_Work required_.
Pull every line of the entries that has the word "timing".

Stored items from a collection:
_____

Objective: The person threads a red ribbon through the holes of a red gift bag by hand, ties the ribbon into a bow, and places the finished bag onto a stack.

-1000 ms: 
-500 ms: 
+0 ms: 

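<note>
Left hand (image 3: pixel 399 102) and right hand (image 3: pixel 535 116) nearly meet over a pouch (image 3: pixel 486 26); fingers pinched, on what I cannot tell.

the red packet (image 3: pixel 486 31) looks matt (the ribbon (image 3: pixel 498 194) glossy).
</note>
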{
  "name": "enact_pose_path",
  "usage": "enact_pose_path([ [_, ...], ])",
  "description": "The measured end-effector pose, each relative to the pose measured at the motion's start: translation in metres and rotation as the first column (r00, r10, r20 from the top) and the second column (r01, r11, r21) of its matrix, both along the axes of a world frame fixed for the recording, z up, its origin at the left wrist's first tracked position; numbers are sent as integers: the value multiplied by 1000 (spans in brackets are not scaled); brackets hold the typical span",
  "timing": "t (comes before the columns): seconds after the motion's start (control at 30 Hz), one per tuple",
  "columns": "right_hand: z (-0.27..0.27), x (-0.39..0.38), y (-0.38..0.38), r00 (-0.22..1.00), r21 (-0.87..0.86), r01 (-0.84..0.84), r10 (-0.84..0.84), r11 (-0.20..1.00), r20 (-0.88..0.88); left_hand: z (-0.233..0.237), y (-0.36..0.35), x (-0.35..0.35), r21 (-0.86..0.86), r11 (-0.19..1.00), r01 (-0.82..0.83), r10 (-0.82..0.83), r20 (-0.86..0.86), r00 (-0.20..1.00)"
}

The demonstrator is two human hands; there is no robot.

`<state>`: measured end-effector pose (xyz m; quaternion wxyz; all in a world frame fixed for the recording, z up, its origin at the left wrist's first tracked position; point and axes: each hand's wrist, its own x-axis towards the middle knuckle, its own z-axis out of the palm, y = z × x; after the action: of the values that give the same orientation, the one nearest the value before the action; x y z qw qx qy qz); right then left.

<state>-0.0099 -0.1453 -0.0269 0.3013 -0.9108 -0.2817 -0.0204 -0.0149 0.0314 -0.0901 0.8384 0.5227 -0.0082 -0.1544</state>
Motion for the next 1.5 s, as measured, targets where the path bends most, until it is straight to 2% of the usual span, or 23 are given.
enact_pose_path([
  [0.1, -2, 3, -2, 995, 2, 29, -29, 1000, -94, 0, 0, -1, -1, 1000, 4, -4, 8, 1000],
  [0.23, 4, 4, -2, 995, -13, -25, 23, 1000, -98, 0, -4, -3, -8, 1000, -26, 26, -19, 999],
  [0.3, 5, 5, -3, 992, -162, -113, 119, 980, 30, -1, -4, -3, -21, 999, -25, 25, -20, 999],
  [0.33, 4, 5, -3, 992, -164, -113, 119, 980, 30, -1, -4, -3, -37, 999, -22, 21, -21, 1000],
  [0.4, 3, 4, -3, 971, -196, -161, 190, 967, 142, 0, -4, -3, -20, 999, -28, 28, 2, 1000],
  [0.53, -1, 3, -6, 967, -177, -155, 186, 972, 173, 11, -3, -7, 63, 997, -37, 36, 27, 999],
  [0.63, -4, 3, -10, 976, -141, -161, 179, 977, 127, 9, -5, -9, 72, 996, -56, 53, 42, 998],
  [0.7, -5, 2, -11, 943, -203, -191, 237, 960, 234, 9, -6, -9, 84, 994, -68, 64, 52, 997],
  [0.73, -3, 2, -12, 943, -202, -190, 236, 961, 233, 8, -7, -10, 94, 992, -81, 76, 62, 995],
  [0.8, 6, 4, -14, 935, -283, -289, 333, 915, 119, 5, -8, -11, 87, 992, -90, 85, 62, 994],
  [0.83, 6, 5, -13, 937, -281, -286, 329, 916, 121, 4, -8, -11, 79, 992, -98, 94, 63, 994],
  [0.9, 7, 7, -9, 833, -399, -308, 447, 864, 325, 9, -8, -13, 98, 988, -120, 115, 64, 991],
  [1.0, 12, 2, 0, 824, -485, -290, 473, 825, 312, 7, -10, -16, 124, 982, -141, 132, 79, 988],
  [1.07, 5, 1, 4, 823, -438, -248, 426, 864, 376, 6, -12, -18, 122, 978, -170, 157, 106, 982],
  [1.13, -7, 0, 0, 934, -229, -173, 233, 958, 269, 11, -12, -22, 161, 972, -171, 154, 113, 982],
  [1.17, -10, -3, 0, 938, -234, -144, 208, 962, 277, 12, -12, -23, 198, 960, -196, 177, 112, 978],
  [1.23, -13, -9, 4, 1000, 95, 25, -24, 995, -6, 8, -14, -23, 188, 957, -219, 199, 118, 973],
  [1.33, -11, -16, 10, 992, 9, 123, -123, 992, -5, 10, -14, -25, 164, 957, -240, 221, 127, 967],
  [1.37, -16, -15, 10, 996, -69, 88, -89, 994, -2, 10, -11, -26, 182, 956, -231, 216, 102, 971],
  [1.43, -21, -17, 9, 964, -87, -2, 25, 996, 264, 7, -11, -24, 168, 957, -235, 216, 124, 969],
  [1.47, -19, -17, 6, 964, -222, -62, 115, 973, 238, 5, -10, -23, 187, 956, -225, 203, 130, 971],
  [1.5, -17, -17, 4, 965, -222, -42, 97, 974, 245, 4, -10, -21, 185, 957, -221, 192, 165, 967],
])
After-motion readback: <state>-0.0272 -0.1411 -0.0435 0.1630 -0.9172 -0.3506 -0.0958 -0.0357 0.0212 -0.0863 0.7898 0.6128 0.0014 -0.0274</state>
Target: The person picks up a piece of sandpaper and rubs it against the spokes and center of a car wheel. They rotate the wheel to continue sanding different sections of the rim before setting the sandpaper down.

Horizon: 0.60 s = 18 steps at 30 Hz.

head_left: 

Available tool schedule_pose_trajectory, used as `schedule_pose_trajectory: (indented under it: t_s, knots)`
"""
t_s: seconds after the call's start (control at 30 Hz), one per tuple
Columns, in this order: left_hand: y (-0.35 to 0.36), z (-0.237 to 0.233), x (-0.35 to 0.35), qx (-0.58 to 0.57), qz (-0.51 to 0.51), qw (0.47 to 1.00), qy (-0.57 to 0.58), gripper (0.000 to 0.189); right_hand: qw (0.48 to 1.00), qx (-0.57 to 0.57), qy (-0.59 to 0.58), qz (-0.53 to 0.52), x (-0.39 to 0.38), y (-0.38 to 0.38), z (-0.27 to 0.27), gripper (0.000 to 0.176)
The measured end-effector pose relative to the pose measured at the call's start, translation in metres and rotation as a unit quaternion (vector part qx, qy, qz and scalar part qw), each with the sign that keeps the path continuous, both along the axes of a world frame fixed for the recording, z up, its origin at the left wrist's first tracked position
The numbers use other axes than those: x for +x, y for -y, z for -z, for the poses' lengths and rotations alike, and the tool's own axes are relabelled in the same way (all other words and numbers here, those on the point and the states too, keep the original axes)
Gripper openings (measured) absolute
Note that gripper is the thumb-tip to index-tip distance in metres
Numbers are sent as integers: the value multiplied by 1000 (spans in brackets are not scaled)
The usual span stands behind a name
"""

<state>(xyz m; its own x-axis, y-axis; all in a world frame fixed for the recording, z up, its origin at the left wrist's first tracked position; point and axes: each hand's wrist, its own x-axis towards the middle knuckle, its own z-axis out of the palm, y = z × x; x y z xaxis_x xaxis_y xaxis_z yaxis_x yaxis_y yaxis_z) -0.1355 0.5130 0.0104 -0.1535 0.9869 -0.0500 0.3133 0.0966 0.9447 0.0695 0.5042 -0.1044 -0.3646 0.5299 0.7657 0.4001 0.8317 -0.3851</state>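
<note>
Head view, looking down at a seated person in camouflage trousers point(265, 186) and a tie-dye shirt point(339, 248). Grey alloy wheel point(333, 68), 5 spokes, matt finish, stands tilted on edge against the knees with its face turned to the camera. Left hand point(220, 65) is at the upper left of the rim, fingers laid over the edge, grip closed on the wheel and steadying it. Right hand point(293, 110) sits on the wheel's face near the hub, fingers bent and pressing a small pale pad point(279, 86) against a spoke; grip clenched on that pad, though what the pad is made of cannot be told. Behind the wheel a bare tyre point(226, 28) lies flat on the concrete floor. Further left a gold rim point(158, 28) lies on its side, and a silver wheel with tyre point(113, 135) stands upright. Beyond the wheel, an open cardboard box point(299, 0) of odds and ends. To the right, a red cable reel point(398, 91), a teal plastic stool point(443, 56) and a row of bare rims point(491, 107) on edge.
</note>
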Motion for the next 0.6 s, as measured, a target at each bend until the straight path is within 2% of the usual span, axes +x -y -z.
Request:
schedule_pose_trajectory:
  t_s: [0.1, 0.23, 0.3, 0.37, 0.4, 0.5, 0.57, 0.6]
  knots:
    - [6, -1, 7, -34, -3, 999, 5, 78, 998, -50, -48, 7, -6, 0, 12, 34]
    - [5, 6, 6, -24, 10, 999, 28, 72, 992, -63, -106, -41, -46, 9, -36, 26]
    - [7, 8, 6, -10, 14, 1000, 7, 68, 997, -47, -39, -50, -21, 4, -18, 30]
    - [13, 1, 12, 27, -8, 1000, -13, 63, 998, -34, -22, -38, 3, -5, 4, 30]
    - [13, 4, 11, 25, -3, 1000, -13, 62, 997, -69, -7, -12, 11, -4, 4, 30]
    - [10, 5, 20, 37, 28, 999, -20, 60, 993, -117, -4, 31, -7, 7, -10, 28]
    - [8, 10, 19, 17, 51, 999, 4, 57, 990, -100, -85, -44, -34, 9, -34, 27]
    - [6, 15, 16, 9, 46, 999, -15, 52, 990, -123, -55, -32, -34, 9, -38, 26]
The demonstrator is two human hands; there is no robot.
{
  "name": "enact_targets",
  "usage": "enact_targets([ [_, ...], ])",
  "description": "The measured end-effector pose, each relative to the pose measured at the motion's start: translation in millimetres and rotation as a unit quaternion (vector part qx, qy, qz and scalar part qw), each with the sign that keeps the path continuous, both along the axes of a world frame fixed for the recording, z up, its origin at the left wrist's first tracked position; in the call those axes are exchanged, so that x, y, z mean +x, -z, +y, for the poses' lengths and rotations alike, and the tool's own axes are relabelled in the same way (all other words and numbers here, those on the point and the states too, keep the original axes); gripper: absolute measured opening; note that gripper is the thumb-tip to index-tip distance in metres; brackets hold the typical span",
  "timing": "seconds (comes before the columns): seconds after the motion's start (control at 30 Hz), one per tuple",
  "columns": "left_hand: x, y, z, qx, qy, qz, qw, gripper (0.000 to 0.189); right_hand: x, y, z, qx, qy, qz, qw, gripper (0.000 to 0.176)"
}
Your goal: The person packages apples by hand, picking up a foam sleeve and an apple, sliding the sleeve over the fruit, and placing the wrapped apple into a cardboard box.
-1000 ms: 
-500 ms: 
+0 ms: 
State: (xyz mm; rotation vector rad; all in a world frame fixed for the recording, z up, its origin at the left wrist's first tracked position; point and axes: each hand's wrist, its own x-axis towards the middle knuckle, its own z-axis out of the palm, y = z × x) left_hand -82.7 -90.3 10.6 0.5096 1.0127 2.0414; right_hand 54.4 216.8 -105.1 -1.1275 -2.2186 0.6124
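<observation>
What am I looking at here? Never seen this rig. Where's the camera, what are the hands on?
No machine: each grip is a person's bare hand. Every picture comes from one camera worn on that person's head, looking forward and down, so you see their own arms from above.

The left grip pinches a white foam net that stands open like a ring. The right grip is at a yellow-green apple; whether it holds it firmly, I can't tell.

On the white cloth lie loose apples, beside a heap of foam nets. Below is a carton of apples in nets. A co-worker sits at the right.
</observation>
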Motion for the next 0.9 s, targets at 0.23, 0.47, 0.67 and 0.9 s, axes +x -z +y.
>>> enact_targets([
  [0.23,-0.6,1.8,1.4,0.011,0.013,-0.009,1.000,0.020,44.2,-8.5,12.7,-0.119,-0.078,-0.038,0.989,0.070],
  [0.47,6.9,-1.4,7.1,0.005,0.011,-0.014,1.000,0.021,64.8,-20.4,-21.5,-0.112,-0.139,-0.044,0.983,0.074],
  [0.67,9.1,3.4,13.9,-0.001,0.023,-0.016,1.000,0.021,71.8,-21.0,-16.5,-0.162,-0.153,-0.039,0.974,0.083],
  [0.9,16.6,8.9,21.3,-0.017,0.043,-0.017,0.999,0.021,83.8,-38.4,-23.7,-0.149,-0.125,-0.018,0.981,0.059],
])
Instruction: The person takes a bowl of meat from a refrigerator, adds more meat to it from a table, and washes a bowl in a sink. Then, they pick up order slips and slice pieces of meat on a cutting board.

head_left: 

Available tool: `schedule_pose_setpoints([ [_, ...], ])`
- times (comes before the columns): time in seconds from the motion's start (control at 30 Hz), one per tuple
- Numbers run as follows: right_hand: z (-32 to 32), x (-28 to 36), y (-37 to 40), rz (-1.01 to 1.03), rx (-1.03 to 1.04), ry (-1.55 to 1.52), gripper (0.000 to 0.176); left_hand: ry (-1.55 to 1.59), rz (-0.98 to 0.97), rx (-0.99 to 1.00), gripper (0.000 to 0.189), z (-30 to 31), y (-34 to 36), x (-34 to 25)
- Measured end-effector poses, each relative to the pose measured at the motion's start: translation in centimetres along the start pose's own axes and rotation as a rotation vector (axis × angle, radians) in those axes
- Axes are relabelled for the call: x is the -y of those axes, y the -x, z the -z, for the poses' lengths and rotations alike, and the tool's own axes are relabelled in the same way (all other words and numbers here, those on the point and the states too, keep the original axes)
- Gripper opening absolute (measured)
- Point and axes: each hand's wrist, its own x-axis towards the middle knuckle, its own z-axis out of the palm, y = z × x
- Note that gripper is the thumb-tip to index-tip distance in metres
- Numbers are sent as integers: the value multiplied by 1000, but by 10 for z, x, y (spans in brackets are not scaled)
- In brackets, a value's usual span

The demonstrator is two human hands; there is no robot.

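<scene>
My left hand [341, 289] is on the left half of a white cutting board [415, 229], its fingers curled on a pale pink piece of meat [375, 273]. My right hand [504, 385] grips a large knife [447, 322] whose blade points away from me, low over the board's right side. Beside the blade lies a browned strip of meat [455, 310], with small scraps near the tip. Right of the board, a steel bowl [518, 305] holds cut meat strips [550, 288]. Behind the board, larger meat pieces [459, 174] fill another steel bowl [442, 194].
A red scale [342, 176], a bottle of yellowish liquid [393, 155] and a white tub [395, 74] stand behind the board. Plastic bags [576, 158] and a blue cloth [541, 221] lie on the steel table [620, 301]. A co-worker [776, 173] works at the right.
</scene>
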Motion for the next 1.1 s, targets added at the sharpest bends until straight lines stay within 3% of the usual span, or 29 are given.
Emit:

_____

_Result of the task_.
  "timing": "t (comes before the columns): seconds after the motion's start (control at 30 Hz), one per tuple",
  "timing": "seconds (comes before the columns): seconds after the motion's start (control at 30 Hz), one per tuple",

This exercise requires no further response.